- REQUIRED ACTION -
An exact repetition of the data is required; no picture should appear in it.

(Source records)
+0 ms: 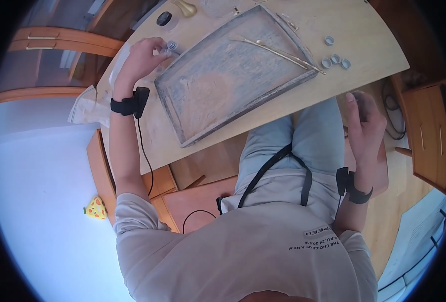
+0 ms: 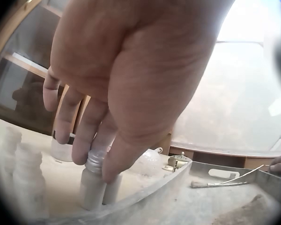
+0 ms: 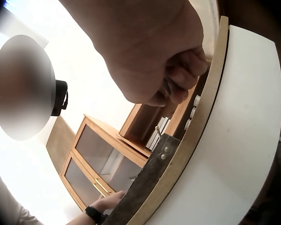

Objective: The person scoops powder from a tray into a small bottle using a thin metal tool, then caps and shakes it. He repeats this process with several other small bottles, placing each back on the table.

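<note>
The left hand (image 1: 145, 56) is reaching over the far-left side of the table (image 1: 379, 30), and its thumb and fingertips are closing around the neck of a small bottle (image 2: 92, 187). That bottle is standing just outside the tray (image 1: 193, 65), near its wall, with a second bottle (image 2: 111, 191) showing right behind it.

Now the feel of it: it is looking light, stiff-walled and smooth, so the plain sides are probably offering a slippery hold. The ringed neck is seemingly giving the better bite, and that is just where the thumb is pressing. A lower hold round the body would likely be steadier, since a narrow, upright shape like this is inviting a tip. The pale look of it is suggesting contents, though whether it is full, nobody can tell from here.

Over at the near edge, the right hand (image 1: 366, 126) is hovering with its fingers curling inward; whether they are gripping anything, the views are not showing. Four small caps (image 1: 336, 59) are lying on the table beyond it.
</note>
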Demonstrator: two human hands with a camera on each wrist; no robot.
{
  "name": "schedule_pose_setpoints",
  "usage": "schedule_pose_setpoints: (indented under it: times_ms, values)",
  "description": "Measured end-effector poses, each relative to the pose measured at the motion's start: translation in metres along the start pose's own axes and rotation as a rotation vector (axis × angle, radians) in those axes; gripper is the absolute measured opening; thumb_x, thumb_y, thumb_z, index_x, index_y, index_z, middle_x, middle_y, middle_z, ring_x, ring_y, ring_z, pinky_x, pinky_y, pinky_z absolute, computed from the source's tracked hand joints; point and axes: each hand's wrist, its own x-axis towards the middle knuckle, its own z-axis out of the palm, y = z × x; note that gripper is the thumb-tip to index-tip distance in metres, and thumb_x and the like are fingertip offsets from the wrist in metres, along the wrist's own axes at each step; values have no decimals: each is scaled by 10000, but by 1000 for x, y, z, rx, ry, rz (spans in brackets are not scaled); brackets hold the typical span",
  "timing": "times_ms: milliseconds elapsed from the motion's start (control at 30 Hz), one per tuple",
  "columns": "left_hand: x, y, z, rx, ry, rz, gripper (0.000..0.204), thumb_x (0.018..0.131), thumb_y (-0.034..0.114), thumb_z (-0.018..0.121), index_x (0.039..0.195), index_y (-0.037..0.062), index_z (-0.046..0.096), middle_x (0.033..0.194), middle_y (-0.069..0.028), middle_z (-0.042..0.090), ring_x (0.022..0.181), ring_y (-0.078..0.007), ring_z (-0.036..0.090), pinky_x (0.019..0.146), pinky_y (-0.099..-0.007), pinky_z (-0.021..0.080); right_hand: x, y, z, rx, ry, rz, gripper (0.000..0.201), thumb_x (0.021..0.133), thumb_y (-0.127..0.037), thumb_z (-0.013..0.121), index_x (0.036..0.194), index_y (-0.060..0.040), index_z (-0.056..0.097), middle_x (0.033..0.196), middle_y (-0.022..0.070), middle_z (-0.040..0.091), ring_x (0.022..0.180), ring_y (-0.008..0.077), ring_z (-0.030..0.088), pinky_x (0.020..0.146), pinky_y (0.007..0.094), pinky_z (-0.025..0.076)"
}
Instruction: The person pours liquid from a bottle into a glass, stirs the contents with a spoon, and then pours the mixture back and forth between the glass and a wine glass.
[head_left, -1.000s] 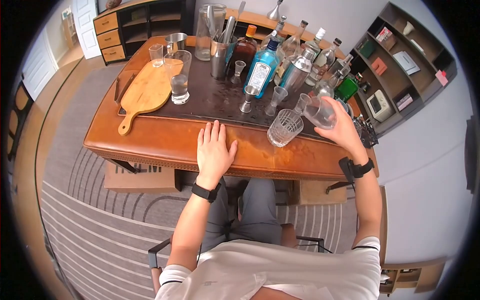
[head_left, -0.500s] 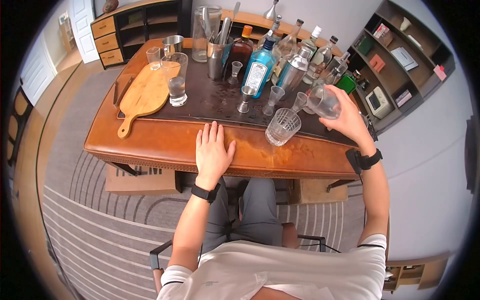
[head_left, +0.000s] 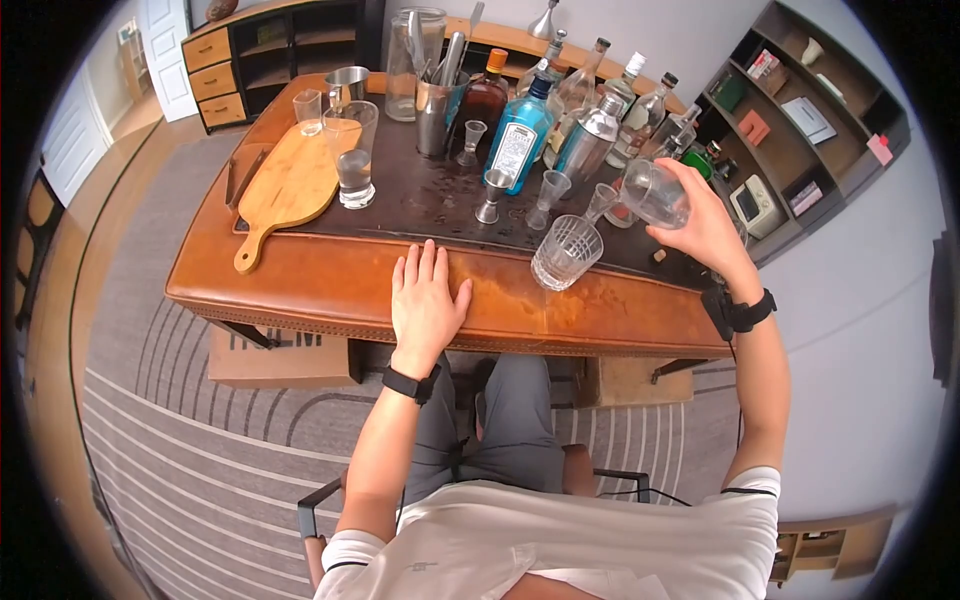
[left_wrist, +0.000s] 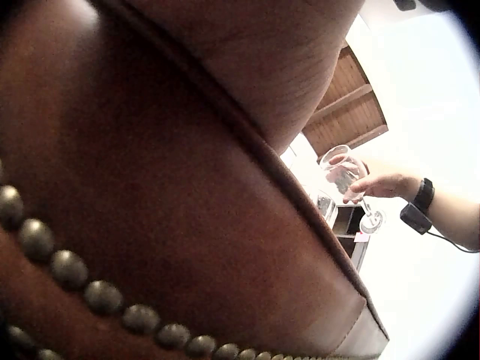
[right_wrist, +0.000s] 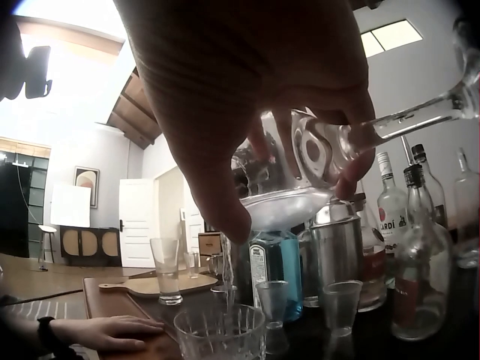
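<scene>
My right hand (head_left: 708, 235) grips a clear stemmed glass (head_left: 655, 195) by its bowl, tipped over on its side. The right wrist view shows clear liquid (right_wrist: 289, 210) in the bowl and a thin stream (right_wrist: 229, 266) falling from it towards a cut-glass tumbler (right_wrist: 220, 330). In the head view the tumbler (head_left: 567, 253) stands on the table's front edge, left of and nearer than the held glass. My left hand (head_left: 425, 300) rests flat, fingers straight, on the brown leather edge (head_left: 330, 270). The stem and foot (left_wrist: 373, 221) of the glass show in the left wrist view.
Small measuring glasses (head_left: 547, 200) and a metal jigger (head_left: 492, 195) stand behind the tumbler. Beyond are a blue bottle (head_left: 518, 140), a shaker (head_left: 590, 135) and several other bottles. A wooden board (head_left: 290, 185) and a tall glass with clear liquid (head_left: 355, 180) are at left.
My right hand has moved right and slightly away from me with the stemmed glass, drawing it farther from the tumbler. My left hand stays on the leather edge.
</scene>
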Motion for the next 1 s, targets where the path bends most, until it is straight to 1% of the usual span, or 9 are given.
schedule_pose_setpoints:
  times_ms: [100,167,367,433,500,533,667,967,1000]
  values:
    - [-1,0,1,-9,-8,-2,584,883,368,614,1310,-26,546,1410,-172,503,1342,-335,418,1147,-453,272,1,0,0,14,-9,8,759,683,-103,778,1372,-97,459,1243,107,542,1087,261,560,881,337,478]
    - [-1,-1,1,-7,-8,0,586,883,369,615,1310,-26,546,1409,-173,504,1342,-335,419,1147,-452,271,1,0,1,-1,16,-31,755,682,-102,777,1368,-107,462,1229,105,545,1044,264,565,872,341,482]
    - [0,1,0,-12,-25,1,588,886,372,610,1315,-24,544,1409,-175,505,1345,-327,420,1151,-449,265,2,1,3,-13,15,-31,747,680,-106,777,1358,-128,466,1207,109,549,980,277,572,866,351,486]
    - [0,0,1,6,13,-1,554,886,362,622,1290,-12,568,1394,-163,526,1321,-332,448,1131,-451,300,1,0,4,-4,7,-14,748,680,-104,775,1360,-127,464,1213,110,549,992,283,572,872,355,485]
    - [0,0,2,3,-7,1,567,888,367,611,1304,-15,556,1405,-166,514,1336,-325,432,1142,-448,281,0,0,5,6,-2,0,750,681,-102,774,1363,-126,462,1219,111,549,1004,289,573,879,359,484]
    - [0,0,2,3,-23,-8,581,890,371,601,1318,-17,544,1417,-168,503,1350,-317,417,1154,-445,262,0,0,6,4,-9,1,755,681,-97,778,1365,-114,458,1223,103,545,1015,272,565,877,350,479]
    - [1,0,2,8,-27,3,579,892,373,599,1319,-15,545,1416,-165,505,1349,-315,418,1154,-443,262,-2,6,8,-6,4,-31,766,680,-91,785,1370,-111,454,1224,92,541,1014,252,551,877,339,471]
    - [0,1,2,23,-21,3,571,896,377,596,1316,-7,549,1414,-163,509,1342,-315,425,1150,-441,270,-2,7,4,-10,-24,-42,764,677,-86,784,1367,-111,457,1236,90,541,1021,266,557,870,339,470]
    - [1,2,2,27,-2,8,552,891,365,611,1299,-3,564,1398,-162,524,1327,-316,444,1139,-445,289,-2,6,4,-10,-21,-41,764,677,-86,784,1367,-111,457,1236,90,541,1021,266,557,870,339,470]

- TASK RESULT -
+0 ms: 
+0 ms: 
+0 ms: 

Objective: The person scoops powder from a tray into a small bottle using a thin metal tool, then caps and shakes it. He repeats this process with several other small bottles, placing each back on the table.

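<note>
The left hand (image 1: 145, 56) is reaching over the far-left side of the table (image 1: 379, 30), and its thumb and fingertips are closing around the neck of a small bottle (image 2: 92, 187). That bottle is standing just outside the tray (image 1: 193, 65), near its wall, with a second bottle (image 2: 111, 191) showing right behind it.

Now the feel of it: it is looking light, stiff-walled and smooth, so the plain sides are probably offering a slippery hold. The ringed neck is seemingly giving the better bite, and that is just where the thumb is pressing. A lower hold round the body would likely be steadier, since a narrow, upright shape like this is inviting a tip. The pale look of it is suggesting contents, though whether it is full, nobody can tell from here.

Over at the near edge, the right hand (image 1: 366, 126) is hovering with its fingers curling inward; whether they are gripping anything, the views are not showing. Four small caps (image 1: 336, 59) are lying on the table beyond it.
</note>
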Demonstrator: two human hands with a camera on each wrist; no robot.
{
  "name": "schedule_pose_setpoints",
  "usage": "schedule_pose_setpoints: (indented under it: times_ms, values)",
  "description": "Measured end-effector poses, each relative to the pose measured at the motion's start: translation in metres along the start pose's own axes and rotation as a rotation vector (axis × angle, radians) in those axes; gripper is the absolute measured opening; thumb_x, thumb_y, thumb_z, index_x, index_y, index_z, middle_x, middle_y, middle_z, ring_x, ring_y, ring_z, pinky_x, pinky_y, pinky_z absolute, computed from the source's tracked hand joints; point and axes: each hand's wrist, its own x-axis towards the middle knuckle, its own z-axis out of the palm, y = z × x; note that gripper is the thumb-tip to index-tip distance in metres, and thumb_x and the like are fingertip offsets from the wrist in metres, along the wrist's own axes at each step; values have no decimals: each is scaled by 10000, but by 1000 for x, y, z, rx, ry, rz (spans in brackets are not scaled); brackets hold the typical span",
  "timing": "times_ms: milliseconds elapsed from the motion's start (control at 30 Hz), one per tuple",
  "columns": "left_hand: x, y, z, rx, ry, rz, gripper (0.000..0.204), thumb_x (0.018..0.131), thumb_y (-0.034..0.114), thumb_z (-0.018..0.121), index_x (0.039..0.195), index_y (-0.037..0.062), index_z (-0.046..0.096), middle_x (0.033..0.194), middle_y (-0.069..0.028), middle_z (-0.042..0.090), ring_x (0.022..0.181), ring_y (-0.078..0.007), ring_z (-0.036..0.090), pinky_x (0.019..0.146), pinky_y (-0.099..-0.007), pinky_z (-0.021..0.080); right_hand: x, y, z, rx, ry, rz, gripper (0.000..0.201), thumb_x (0.021..0.133), thumb_y (-0.127..0.037), thumb_z (-0.013..0.121), index_x (0.036..0.194), index_y (-0.060..0.040), index_z (-0.056..0.097), middle_x (0.033..0.196), middle_y (-0.022..0.070), middle_z (-0.040..0.091), ring_x (0.022..0.180), ring_y (-0.008..0.077), ring_z (-0.030..0.088), pinky_x (0.020..0.146), pinky_y (0.007..0.094), pinky_z (-0.025..0.076)"
}
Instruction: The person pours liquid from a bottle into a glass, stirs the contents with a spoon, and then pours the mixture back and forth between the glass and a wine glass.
[head_left, -1.000s] 
[head_left, -0.500s] 
[head_left, +0.000s] 
[left_wrist, +0.000s] 
[right_wrist, +0.000s] 
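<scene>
My right hand (head_left: 708, 235) grips a clear stemmed glass (head_left: 655, 195) by its bowl, tipped over on its side. The right wrist view shows clear liquid (right_wrist: 289, 210) in the bowl and a thin stream (right_wrist: 229, 266) falling from it towards a cut-glass tumbler (right_wrist: 220, 330). In the head view the tumbler (head_left: 567, 253) stands on the table's front edge, left of and nearer than the held glass. My left hand (head_left: 425, 300) rests flat, fingers straight, on the brown leather edge (head_left: 330, 270). The stem and foot (left_wrist: 373, 221) of the glass show in the left wrist view.
Small measuring glasses (head_left: 547, 200) and a metal jigger (head_left: 492, 195) stand behind the tumbler. Beyond are a blue bottle (head_left: 518, 140), a shaker (head_left: 590, 135) and several other bottles. A wooden board (head_left: 290, 185) and a tall glass with clear liquid (head_left: 355, 180) are at left.
My right hand has moved right and slightly away from me with the stemmed glass, drawing it farther from the tumbler. My left hand stays on the leather edge.
</scene>
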Motion for the next 1 s, targets where the path bends most, until it is straight to 1% of the usual span, or 9 are given.
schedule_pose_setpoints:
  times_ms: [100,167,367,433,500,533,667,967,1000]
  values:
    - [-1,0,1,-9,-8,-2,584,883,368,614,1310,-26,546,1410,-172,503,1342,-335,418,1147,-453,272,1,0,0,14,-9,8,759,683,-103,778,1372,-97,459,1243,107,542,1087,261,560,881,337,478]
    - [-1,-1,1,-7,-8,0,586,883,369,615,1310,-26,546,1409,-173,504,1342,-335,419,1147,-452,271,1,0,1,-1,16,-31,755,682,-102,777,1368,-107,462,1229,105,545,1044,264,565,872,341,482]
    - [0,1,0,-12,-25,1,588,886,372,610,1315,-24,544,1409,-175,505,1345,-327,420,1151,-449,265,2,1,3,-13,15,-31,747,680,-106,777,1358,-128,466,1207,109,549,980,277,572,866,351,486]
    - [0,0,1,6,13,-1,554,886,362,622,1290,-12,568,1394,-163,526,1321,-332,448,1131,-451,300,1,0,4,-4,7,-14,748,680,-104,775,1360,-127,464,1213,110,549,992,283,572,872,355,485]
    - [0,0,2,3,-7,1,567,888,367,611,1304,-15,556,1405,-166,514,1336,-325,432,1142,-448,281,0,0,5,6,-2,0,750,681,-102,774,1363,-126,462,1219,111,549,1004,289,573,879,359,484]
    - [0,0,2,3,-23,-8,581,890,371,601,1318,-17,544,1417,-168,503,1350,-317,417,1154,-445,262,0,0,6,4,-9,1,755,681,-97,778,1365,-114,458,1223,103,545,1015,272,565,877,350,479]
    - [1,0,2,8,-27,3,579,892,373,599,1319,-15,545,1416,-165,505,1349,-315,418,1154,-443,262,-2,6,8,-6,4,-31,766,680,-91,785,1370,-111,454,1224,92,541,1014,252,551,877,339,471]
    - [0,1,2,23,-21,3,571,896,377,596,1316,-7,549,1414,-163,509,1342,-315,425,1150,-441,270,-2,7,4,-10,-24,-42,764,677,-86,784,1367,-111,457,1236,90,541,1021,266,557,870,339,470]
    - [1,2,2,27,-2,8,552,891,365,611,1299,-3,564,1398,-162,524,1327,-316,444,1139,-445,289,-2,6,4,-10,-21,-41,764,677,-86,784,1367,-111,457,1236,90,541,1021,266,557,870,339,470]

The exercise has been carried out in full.